[WHAT IS NEEDED]
Please copy each line of the records below that holds the word "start".
*** EXERCISE INPUT ***
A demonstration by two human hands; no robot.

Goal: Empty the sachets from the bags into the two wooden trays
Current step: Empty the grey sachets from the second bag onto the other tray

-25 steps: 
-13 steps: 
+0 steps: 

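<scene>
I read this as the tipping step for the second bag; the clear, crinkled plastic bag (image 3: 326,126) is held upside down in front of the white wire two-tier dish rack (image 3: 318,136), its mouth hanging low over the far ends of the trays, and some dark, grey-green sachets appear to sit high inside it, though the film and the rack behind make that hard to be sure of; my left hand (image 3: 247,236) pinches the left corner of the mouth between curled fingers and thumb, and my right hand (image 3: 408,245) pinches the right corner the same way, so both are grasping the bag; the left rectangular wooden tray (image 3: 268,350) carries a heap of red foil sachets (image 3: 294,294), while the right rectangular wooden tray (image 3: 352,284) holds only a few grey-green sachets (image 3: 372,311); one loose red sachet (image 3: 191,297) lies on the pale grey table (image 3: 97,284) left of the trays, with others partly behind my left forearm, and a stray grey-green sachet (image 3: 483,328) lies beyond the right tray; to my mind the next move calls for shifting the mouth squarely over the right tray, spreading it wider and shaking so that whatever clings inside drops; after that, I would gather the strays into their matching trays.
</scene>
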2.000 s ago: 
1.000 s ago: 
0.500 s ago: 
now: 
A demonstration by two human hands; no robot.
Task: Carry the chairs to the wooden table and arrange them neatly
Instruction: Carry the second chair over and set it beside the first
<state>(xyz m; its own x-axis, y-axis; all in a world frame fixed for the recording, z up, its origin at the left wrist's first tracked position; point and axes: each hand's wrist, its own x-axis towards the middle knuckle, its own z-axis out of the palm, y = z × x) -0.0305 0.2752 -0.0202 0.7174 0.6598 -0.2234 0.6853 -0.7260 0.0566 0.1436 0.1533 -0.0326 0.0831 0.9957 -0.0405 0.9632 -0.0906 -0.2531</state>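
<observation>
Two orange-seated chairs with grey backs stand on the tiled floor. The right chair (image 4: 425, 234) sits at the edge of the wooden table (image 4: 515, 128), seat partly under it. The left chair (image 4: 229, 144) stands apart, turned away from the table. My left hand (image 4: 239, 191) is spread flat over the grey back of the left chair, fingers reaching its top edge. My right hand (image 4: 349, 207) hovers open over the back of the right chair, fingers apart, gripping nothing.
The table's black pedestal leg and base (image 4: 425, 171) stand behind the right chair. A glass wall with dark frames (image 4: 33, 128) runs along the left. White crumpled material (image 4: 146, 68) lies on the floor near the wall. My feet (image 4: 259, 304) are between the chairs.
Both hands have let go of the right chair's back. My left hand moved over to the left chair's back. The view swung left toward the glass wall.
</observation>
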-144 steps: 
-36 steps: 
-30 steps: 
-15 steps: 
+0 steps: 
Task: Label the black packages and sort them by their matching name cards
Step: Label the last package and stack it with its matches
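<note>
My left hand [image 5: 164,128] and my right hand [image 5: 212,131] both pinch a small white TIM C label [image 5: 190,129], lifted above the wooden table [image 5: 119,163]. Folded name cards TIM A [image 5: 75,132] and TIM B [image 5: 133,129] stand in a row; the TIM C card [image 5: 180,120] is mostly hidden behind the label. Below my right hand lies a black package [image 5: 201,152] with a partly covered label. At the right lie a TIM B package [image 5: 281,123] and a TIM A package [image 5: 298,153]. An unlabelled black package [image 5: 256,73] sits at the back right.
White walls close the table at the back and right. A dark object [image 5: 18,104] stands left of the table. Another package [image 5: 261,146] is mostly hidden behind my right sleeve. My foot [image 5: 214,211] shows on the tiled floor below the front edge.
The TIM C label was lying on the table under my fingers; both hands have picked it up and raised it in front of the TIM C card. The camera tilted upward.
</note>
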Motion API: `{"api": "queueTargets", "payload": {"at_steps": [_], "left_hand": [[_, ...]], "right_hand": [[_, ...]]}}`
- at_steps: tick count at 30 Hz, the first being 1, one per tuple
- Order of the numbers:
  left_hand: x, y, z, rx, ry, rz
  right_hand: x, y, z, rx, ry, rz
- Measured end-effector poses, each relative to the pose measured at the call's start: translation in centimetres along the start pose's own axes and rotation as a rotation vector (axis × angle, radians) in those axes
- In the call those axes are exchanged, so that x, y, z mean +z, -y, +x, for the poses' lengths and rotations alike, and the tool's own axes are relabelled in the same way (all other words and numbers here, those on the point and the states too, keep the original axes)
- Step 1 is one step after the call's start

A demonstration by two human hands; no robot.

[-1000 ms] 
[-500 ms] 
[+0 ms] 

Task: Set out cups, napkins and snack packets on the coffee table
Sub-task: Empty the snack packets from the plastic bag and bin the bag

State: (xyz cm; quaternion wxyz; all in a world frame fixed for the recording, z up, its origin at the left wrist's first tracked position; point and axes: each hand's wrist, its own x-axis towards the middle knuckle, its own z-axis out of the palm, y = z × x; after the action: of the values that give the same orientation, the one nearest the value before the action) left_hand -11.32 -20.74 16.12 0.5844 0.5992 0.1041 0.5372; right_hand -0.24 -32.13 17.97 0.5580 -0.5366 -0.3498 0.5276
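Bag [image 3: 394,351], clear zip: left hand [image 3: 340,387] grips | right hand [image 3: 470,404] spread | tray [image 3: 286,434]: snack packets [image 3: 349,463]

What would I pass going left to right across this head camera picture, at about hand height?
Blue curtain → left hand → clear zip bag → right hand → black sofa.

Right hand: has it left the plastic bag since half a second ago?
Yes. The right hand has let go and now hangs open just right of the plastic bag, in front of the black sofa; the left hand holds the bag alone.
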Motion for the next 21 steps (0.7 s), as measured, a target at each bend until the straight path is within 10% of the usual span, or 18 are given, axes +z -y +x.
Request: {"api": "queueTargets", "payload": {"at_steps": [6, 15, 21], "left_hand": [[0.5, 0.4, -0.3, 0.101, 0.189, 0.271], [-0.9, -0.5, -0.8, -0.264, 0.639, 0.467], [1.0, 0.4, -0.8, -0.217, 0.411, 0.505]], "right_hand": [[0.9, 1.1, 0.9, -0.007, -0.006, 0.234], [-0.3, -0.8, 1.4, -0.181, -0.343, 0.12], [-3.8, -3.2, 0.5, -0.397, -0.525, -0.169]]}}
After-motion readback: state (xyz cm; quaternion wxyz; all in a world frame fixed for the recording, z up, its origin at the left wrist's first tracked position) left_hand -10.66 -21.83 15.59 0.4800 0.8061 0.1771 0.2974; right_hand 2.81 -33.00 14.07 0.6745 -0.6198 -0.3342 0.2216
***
[EXERCISE ANSWER]
- Measured end-effector poses, each relative to the pose measured at the call's start: translation in centimetres along the start pose's own axes and rotation as a rotation vector (axis × angle, radians) in those axes
- Step 1 is one step after the call's start

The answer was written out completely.